#### WHAT TO PRODUCE:
In the records below, find the line containing "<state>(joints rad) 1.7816"; copy exactly that line and all lines after it to the end, and nothing else.

#### EXTRACTED INFORMATION:
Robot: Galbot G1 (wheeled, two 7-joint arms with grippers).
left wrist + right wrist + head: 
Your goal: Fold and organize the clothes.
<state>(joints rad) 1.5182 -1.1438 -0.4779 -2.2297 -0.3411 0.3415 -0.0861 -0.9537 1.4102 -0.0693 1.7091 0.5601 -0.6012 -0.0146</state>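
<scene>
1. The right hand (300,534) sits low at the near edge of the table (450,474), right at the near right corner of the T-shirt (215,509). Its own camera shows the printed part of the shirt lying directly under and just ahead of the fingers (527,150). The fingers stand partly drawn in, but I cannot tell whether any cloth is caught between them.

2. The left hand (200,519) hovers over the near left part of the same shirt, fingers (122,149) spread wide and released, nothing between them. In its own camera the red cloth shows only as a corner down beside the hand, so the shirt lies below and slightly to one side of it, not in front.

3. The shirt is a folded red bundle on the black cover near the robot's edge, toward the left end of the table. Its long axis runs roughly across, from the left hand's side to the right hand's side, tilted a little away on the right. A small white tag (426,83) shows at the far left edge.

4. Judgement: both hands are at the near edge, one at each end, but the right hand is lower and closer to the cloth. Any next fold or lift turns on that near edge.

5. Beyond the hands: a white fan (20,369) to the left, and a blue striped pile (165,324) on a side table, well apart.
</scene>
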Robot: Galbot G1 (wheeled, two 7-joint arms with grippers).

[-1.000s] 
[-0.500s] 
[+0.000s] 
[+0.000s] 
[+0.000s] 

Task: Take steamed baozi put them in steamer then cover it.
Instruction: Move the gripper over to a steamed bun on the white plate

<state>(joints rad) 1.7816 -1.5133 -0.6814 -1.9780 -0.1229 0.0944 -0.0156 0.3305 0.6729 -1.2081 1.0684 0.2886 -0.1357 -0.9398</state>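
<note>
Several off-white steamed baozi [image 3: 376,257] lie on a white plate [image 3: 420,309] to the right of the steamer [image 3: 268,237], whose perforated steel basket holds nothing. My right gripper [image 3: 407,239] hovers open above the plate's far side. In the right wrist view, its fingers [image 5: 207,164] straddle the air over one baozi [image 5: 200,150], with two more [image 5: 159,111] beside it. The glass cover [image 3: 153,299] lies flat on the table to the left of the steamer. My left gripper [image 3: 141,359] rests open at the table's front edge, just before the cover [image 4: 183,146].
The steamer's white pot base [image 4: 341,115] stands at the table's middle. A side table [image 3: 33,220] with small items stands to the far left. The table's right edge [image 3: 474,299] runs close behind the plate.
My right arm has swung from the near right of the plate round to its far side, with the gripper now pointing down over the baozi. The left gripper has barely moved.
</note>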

#### REPLY:
<state>(joints rad) 1.7816 -1.5133 -0.6814 -1.9780 -0.1229 0.0944 -0.0156 0.3305 0.6729 -1.2081 1.0684 0.2886 -0.1357 -0.9398</state>
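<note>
Several off-white steamed baozi [image 3: 376,257] lie on a white plate [image 3: 420,309] to the right of the steamer [image 3: 268,237], whose perforated steel basket holds nothing. My right gripper [image 3: 407,239] hovers open above the plate's far side. In the right wrist view, its fingers [image 5: 207,164] straddle the air over one baozi [image 5: 200,150], with two more [image 5: 159,111] beside it. The glass cover [image 3: 153,299] lies flat on the table to the left of the steamer. My left gripper [image 3: 141,359] rests open at the table's front edge, just before the cover [image 4: 183,146].
The steamer's white pot base [image 4: 341,115] stands at the table's middle. A side table [image 3: 33,220] with small items stands to the far left. The table's right edge [image 3: 474,299] runs close behind the plate.
My right arm has swung from the near right of the plate round to its far side, with the gripper now pointing down over the baozi. The left gripper has barely moved.
</note>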

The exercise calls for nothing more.